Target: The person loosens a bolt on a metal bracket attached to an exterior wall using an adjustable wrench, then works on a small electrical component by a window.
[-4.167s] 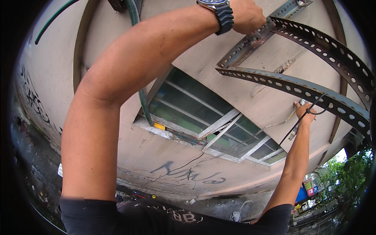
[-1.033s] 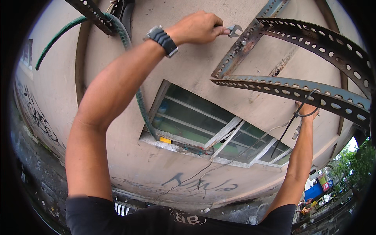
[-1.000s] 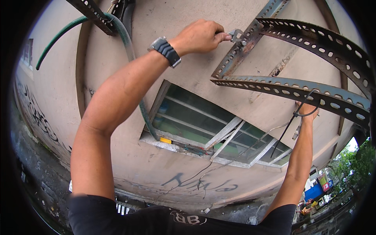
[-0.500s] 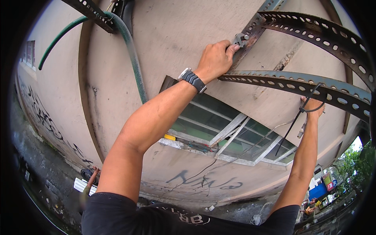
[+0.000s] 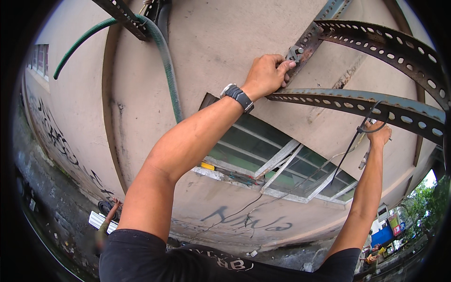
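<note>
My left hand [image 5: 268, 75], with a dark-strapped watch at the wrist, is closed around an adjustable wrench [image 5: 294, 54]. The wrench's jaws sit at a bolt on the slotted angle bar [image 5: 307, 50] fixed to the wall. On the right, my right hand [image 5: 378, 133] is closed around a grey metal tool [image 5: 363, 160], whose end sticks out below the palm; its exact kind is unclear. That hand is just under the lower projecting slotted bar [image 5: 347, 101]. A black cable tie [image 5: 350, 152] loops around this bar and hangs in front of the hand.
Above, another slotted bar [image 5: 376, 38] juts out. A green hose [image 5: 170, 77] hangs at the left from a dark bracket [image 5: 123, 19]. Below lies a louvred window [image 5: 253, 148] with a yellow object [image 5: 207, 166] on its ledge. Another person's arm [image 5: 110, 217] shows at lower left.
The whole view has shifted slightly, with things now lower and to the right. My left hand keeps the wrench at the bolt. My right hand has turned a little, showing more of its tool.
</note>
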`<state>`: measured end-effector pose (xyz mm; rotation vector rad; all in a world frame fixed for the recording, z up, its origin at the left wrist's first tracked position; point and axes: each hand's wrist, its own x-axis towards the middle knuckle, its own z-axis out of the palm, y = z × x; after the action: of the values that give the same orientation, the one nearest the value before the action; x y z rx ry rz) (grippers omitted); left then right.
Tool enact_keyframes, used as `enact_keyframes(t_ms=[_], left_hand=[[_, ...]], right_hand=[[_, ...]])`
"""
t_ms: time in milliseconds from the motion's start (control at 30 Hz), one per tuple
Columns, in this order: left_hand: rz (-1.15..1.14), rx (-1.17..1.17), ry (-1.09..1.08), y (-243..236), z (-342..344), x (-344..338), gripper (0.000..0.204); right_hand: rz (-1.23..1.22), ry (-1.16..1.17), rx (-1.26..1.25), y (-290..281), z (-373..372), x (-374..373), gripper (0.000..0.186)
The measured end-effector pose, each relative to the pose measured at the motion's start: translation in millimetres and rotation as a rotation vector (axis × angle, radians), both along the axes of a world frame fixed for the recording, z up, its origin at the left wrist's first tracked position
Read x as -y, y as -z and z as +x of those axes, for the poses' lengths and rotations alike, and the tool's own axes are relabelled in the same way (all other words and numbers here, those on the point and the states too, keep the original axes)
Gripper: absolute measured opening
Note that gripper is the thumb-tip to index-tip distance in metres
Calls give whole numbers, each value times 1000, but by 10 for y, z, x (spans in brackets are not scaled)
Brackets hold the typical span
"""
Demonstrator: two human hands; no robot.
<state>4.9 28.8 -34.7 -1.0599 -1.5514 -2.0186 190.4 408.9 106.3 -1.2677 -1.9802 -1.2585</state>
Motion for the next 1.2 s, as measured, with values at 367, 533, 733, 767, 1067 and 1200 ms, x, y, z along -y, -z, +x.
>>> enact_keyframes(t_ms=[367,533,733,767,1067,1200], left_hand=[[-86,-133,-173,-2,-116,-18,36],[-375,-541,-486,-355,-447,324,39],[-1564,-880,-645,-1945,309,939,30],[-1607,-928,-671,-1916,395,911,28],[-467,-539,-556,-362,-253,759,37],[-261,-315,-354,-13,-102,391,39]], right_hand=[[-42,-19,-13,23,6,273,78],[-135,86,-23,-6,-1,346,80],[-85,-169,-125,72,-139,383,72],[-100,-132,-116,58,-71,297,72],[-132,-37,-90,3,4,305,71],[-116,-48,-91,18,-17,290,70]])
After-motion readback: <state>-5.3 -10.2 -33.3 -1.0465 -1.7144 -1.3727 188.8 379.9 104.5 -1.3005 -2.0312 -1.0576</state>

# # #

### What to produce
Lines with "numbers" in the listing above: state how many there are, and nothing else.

### Final answer
2